Ik weet wat er aan scheelt! Laat mij maar doen!
Hij gaat op een stoel staan, zet het toestel af en steekt zijn hand achter de kast.
Ongeduld en ongeloof van de cafégangers.
Kende gij daar iets van manneke?
Dat is zeker dat! Wij studeren TV techniek, laatste jaar.
Jef wriemelt nog wat achter het kastje en zegt dan triomfantelijk:
Zet hem nu maar weer aan! Hij knipoogt in mijn richting. Het ding staat al op OFF.
Ongelovig draait de patron de knop om.
Verbazing en opluchting. Ze hebben amper twee minuten van de match gemist.
Geef die mannen daar iets, ze hebben het verdiend! Zegt een dikke voetbalfan.
Ja, drink er voor mij ook maar eentje. De waard is in zijn nopjes.
Santé ! Vanavond zullen we niet vroeg thuis zijn
.
Na twee jaar waterdienst, in weer en wind, in regen en modder, ben ik
het beu om in Wezembeek voor een hongerloon te blijven werken.

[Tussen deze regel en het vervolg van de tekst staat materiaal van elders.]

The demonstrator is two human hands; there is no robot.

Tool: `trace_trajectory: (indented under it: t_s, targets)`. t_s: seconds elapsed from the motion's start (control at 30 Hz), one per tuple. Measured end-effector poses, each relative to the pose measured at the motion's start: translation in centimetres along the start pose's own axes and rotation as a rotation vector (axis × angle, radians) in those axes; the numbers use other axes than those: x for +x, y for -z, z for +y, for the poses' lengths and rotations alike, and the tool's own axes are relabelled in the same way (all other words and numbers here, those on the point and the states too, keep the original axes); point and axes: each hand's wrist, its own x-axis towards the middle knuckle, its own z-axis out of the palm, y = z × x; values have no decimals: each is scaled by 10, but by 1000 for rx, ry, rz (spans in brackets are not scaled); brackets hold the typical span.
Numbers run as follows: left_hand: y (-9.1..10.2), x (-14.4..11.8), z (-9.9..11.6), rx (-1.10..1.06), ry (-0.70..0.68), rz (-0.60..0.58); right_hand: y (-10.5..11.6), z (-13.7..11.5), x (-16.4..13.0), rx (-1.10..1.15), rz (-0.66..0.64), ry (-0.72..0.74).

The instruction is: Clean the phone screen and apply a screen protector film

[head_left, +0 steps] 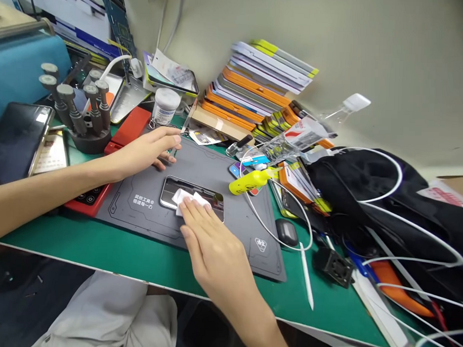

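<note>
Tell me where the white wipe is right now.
In the head view, the white wipe is just left of the picture's centre, on the phone lying on the gray mat, beneath the right hand's fingers.

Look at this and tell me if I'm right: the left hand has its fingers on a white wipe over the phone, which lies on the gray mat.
Wrong hand: the head view shows the right hand with its fingers on the white wipe over the phone, which lies on the gray mat.
</note>
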Motion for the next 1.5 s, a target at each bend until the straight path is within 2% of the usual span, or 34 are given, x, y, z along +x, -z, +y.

Toch is die tijd niet onproductief geweest en was ik blijkbaar niet te
moe na mijn dagtaak want gedurende deze harde periode schonk Tineke ons
twee kinderen.
Marleen, anderhalf jaar, en Bert enkele maanden oud.
Na de repetities van de harmonie, waar ik elke dinsdagavond
schuiftrombone speel, wordt er tussen pot en pint al eens over het werk
gesproken.
Maurice Vanderperren, mijn muziekleraar en medemuzikant, heeft me al
bij herhaling gezegd dat ze bij hem op het werk, in de bouwfirma
Ruttiens, een helper nodig hebben voor hun mecanicien. Ze betalen
achtendertig frank per uur!
Ik ken helemaal niets van automechaniek maar Maurice verzekert mij dat
het meestal gaat om onderhoud van kleine betonmolens en elektrische
aansluitingen voor hefkranen.
Van elektriciteit heb ik al wel enige (theoretische) kennis
opgedaan door de cursus per briefwisseling die ik al één jaar lang bij
International School volg en dus voel ik me sterk genoeg om die stap te
wagen.
Mijn werkmakker en chef mecanicien, Frans, is een rare vogel. Hij
vertelt voortdurend schuine moppen en kan geen twee zinnen
uitspreken of het gaat over de vrouwen.
Er mag op de bouwwerf geen meisje of vrouw voorbijgaan of hij roept of
fluit naar haar. Aanvankelijk is dit wel om te lachen maar hele dagen
hetzelfde moeten horen hangt me na verloop van tijd toch wel de keel
uit.
Maar ik blijf er werken omdat de inhoud van mijn loonzakje elke
quinzaine (veertien dagen), niet veel minder is dan het maandloon bij
de waterdienst.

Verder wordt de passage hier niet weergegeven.